As far as finishing the bottom I've mounted some MDF on a faceplate and turned a groove that the rim will fit in, bring up the tailstock and turn the tenon down as much as possible, then finish off the bottom by hand. The BKP bowl I finished off using a ROS :)

Now, I'm not the most experienced turner in these parts, but that's been my experience.

Reactions: Thank You! 1


----------



## JR Custom Calls (May 5, 2014)

@woodtickgreg thanks man... I didn't realize you could sharpen them. I'll look around for one of those. I have turned about 60 calls and numerous other things with these since I got them, most of the wood being hedge and various stabilized pieces... so I've been very impressed with their ability to hold an edge up to this point. I definitely can tell a difference in the sharpness though. 


@kweinert I just saw a curved rest on PSI's website. I think I had seen one before, but never put 2 and 2 together. That looks like it would be very beneficial. Even with a fairly long handle on my tools, it was testing my ability to control. I think I'll pick up a curved rest next time I order from them. And I'm definitely going to work on making the tenon right on the next one. Guess it wasn't a terrible second attempt though... and I'm still in the position to fix parts of it. Glad I didn't try and take the tenon off yet.


----------



## kweinert (May 5, 2014)

JR Custom Calls said:


> Guess it wasn't a terrible second attempt though...

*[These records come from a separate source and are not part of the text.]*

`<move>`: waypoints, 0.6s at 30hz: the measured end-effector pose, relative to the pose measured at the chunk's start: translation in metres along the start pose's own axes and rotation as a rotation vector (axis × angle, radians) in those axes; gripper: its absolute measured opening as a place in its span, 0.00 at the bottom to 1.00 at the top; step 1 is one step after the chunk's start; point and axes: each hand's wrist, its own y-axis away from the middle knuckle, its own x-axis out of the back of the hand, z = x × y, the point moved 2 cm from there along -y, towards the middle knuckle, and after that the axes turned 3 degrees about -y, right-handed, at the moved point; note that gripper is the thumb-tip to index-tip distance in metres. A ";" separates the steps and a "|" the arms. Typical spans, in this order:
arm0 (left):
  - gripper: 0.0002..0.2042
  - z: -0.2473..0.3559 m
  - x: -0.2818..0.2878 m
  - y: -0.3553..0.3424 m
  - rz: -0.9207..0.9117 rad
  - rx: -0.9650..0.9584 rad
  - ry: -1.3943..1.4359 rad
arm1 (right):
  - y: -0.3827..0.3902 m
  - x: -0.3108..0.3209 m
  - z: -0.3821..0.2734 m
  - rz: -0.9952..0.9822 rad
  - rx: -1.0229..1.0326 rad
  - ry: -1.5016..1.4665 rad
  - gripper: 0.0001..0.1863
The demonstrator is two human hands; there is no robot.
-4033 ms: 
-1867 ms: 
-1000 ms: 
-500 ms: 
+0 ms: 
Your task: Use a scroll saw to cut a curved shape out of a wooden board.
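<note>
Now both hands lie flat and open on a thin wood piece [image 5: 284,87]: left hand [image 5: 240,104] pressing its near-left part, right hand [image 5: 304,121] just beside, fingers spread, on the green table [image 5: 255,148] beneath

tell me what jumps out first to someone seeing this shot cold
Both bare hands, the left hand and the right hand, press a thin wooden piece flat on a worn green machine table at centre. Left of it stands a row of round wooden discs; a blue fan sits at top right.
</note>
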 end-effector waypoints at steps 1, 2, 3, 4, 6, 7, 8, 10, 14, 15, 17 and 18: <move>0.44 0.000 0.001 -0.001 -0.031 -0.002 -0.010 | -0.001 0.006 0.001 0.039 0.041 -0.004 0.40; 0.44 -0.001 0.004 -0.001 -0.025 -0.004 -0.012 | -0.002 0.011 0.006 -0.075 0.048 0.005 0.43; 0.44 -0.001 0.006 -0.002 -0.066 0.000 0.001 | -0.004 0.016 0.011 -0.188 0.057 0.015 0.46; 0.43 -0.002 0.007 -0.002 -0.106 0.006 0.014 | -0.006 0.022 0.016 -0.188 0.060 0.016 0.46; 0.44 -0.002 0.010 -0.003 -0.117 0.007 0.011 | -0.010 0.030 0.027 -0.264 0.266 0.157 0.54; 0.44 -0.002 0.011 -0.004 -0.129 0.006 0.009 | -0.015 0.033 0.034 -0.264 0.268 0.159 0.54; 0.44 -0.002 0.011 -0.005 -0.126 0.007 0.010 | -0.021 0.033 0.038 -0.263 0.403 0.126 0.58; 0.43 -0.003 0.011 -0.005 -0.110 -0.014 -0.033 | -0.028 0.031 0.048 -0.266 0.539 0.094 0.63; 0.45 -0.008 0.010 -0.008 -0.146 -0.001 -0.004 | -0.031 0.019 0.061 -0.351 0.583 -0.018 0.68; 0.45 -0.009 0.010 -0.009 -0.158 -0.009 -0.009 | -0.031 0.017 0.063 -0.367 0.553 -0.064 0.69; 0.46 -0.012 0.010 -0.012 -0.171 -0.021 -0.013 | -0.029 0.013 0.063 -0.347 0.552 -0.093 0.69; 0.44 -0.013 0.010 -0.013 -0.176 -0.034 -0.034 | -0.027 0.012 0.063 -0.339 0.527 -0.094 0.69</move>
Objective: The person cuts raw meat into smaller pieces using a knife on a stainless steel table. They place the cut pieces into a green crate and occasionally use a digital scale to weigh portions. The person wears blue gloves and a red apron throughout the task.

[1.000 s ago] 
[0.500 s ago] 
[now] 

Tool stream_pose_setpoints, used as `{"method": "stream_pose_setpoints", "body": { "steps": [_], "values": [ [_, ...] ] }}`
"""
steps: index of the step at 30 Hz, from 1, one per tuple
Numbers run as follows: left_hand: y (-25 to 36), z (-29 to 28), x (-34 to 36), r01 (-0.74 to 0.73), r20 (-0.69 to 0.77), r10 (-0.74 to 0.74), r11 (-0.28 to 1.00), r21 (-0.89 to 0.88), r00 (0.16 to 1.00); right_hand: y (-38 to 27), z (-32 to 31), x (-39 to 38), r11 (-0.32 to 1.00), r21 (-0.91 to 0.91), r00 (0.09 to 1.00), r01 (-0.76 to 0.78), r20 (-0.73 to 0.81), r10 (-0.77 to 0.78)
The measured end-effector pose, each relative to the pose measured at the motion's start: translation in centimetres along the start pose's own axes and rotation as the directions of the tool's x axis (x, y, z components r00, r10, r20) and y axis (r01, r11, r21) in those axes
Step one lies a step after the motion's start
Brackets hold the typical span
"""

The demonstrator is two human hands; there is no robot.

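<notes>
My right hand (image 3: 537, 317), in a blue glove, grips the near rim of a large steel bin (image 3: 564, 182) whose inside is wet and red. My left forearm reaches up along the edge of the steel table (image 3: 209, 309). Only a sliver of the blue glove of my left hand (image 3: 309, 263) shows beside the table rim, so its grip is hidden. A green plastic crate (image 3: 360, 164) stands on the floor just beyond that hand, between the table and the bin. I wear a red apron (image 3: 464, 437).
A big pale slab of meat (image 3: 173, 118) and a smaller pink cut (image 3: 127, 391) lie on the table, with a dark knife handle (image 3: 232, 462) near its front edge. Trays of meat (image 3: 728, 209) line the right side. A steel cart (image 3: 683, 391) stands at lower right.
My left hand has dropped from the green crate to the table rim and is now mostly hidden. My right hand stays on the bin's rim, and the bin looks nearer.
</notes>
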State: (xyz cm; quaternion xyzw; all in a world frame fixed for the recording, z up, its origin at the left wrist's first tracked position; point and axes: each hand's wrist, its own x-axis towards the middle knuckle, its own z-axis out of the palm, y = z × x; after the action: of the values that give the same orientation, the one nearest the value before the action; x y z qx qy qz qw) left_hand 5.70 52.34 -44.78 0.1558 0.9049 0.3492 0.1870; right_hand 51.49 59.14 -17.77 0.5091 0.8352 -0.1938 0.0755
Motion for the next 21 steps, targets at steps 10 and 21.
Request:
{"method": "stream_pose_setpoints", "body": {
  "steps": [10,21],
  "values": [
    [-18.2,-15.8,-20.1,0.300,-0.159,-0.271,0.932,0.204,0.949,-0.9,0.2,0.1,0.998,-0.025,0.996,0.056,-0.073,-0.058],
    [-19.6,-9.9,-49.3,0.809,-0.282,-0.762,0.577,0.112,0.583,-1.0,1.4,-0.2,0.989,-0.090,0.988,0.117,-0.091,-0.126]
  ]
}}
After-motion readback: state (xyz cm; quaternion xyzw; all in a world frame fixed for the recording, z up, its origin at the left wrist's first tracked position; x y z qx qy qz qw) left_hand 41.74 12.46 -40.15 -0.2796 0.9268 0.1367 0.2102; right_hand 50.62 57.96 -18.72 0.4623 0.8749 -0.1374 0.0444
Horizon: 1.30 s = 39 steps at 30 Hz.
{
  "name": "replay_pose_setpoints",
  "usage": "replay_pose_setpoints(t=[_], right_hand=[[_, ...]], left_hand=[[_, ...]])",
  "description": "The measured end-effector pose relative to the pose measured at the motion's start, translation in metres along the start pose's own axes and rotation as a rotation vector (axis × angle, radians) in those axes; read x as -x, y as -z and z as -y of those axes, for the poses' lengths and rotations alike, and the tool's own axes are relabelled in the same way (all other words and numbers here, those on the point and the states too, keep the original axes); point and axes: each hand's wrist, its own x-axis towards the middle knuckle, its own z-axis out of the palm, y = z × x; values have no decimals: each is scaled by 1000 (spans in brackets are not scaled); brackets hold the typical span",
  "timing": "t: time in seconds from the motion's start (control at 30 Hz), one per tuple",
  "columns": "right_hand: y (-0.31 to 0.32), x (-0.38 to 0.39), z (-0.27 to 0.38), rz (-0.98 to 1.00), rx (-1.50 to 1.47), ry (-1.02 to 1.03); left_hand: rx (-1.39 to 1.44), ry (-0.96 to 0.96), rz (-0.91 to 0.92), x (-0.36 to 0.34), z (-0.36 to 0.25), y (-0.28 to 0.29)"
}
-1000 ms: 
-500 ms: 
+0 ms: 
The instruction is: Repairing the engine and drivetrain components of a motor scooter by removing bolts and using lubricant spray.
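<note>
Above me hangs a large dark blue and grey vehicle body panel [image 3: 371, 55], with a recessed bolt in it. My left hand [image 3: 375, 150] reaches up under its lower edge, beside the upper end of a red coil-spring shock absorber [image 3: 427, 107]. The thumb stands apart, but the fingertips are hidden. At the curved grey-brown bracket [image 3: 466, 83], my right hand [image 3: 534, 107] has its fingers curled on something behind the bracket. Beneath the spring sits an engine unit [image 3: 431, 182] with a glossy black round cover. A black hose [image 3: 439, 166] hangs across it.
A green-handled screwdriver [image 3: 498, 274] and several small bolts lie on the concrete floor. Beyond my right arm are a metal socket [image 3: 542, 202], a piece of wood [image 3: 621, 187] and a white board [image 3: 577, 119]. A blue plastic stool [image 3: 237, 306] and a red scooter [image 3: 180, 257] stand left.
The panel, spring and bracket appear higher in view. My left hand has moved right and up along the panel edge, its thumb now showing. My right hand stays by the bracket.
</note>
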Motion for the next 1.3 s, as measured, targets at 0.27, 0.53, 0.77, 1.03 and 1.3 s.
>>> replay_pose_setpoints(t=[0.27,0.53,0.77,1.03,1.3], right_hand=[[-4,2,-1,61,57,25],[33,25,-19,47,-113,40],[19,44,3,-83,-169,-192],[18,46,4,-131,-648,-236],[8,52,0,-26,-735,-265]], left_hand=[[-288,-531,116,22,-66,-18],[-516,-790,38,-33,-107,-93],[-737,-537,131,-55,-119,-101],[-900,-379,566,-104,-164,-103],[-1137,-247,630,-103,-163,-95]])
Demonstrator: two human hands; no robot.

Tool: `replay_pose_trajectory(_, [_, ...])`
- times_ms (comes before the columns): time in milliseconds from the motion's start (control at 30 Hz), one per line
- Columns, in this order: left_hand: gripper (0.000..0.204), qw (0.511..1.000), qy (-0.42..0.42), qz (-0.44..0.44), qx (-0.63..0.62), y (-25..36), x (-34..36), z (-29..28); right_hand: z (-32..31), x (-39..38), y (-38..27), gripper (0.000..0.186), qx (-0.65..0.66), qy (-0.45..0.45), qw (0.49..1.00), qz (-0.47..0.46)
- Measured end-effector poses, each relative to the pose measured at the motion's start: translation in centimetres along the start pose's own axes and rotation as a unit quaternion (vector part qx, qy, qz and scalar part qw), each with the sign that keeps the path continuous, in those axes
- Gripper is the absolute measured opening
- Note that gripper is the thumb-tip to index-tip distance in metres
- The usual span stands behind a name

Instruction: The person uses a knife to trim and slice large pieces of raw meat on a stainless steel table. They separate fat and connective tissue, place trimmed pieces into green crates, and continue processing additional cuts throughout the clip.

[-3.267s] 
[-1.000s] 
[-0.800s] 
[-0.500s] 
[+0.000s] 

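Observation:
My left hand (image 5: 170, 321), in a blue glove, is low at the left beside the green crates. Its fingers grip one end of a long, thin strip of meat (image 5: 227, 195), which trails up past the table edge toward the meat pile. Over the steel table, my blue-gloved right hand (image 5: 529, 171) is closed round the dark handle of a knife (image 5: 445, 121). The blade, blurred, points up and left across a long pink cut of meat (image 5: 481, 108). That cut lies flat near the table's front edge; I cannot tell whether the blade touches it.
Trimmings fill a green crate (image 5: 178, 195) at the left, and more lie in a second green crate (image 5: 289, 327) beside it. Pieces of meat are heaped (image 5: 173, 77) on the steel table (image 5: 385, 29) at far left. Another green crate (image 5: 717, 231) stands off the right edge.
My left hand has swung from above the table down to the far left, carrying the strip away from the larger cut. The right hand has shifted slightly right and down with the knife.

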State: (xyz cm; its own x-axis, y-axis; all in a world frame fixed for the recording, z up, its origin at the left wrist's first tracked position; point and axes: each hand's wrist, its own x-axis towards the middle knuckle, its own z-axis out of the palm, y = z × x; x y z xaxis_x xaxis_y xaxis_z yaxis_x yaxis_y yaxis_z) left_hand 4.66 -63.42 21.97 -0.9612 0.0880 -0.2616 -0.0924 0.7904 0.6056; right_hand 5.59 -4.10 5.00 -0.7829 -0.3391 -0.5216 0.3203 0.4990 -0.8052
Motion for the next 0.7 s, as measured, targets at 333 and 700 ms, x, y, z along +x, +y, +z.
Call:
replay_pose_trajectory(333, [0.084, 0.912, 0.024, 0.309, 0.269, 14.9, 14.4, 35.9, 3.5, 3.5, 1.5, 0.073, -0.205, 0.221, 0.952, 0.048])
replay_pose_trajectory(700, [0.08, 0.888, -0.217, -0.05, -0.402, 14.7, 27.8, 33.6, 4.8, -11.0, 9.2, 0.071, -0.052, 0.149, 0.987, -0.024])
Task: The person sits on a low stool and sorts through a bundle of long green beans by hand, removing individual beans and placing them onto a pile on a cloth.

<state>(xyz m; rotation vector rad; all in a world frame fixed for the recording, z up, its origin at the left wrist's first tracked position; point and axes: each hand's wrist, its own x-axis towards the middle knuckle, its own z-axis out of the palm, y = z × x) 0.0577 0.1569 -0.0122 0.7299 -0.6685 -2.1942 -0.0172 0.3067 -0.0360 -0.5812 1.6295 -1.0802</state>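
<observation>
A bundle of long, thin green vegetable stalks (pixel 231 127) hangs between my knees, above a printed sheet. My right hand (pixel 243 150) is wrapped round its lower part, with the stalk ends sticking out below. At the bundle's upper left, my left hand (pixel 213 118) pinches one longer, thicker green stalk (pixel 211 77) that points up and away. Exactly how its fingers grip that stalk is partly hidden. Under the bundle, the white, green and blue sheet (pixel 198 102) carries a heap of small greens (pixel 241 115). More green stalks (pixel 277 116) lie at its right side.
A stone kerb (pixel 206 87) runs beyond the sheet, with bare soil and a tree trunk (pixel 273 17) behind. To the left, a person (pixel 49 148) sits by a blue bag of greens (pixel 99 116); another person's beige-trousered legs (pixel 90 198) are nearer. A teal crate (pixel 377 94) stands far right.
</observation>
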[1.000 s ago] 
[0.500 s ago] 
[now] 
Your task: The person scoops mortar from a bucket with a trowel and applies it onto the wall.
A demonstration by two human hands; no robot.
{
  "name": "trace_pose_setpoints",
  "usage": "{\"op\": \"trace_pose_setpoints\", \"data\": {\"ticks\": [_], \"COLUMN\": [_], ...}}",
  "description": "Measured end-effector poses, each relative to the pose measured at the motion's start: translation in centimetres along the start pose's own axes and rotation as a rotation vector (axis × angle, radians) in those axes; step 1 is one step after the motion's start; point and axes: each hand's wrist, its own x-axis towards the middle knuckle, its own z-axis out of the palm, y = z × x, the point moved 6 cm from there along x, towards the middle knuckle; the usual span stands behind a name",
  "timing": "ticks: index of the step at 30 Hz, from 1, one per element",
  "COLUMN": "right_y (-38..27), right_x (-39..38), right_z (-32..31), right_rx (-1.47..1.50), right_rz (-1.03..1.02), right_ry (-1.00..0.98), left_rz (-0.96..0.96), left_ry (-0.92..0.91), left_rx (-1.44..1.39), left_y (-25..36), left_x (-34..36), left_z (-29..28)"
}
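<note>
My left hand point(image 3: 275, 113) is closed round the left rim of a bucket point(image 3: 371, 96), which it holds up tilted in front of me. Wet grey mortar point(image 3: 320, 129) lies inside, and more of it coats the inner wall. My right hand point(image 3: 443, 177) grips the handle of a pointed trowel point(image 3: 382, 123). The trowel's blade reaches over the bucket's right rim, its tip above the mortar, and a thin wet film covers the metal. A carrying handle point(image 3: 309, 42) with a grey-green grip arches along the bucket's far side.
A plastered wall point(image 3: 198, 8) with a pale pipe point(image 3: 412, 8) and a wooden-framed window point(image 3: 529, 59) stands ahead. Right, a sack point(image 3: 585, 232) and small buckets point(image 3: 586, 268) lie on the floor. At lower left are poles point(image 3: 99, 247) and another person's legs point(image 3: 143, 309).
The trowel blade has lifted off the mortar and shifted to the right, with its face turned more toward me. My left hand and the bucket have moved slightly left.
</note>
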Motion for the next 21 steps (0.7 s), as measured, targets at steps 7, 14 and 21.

No criticism intended - I know I've launched a few things in my time. Just trying to pass on some knowledge. It's so rare that I get to do that :) I'm not sure where I read that bit about the diameter of the tenon, might even have been a discussion at the local turner's club. I know that visualizing it that way helped my control the size of the tenons I make. That, and once I measured it I wrote on the side of the chuck what size I needed so I didn't have to keep checking :)


----------



## JR Custom Calls (May 5, 2014)

Oh, criticize all you want! Like I said, I'm wanting to learn from my mistakes... and you don't learn very well by people buttering things up or telling you something looks good when it doesn't. 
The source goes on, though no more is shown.